→ **PROBLEM DESCRIPTION**: Exact duplicates of all entries are needed.

::: SUPPLIED MATERIAL :::

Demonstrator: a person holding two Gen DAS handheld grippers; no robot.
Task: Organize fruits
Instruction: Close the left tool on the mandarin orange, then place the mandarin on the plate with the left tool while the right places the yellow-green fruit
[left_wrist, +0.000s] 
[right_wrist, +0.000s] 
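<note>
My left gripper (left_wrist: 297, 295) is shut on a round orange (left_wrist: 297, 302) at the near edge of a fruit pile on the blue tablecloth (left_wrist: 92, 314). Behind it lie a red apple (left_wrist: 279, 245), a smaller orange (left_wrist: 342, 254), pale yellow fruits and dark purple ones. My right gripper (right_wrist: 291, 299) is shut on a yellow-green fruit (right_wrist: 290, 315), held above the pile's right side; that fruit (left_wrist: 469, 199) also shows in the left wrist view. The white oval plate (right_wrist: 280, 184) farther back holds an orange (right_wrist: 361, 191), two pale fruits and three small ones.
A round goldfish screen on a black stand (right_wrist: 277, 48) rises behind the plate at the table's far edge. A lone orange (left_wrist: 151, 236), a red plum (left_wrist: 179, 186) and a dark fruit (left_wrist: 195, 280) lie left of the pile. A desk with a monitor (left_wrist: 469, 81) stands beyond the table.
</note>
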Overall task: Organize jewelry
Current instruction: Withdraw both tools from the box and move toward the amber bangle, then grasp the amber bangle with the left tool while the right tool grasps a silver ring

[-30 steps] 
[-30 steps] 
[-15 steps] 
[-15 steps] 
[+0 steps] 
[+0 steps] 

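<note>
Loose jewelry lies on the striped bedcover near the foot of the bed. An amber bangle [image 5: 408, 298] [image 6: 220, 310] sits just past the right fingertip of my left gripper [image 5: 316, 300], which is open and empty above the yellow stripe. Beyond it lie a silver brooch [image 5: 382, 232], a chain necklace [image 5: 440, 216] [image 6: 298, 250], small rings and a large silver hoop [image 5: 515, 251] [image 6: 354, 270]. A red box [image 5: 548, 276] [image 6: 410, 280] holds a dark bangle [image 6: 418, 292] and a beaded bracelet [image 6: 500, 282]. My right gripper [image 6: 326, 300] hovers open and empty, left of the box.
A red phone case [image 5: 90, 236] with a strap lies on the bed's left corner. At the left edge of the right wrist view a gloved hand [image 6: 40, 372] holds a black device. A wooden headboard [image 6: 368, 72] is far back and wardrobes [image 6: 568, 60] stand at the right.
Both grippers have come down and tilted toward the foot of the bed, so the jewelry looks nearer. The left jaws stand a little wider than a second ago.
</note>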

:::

→ **ANSWER TO THE EXERCISE**:
Demonstrator: a person holding two Gen DAS handheld grippers; no robot.
Task: Organize fruits
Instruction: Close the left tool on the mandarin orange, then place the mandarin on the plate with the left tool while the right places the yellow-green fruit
[left_wrist, +0.000s] 
[right_wrist, +0.000s] 
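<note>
My left gripper (left_wrist: 297, 295) is shut on a round orange (left_wrist: 297, 302) at the near edge of a fruit pile on the blue tablecloth (left_wrist: 92, 314). Behind it lie a red apple (left_wrist: 279, 245), a smaller orange (left_wrist: 342, 254), pale yellow fruits and dark purple ones. My right gripper (right_wrist: 291, 299) is shut on a yellow-green fruit (right_wrist: 290, 315), held above the pile's right side; that fruit (left_wrist: 469, 199) also shows in the left wrist view. The white oval plate (right_wrist: 280, 184) farther back holds an orange (right_wrist: 361, 191), two pale fruits and three small ones.
A round goldfish screen on a black stand (right_wrist: 277, 48) rises behind the plate at the table's far edge. A lone orange (left_wrist: 151, 236), a red plum (left_wrist: 179, 186) and a dark fruit (left_wrist: 195, 280) lie left of the pile. A desk with a monitor (left_wrist: 469, 81) stands beyond the table.
</note>
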Overall task: Organize jewelry
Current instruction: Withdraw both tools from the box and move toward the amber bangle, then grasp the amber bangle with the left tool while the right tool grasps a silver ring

[-30 steps] 
[-30 steps] 
[-15 steps] 
[-15 steps] 
[+0 steps] 
[+0 steps] 

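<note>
Loose jewelry lies on the striped bedcover near the foot of the bed. An amber bangle [image 5: 408, 298] [image 6: 220, 310] sits just past the right fingertip of my left gripper [image 5: 316, 300], which is open and empty above the yellow stripe. Beyond it lie a silver brooch [image 5: 382, 232], a chain necklace [image 5: 440, 216] [image 6: 298, 250], small rings and a large silver hoop [image 5: 515, 251] [image 6: 354, 270]. A red box [image 5: 548, 276] [image 6: 410, 280] holds a dark bangle [image 6: 418, 292] and a beaded bracelet [image 6: 500, 282]. My right gripper [image 6: 326, 300] hovers open and empty, left of the box.
A red phone case [image 5: 90, 236] with a strap lies on the bed's left corner. At the left edge of the right wrist view a gloved hand [image 6: 40, 372] holds a black device. A wooden headboard [image 6: 368, 72] is far back and wardrobes [image 6: 568, 60] stand at the right.
Both grippers have come down and tilted toward the foot of the bed, so the jewelry looks nearer. The left jaws stand a little wider than a second ago.
</note>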

Nothing further is required for this exercise.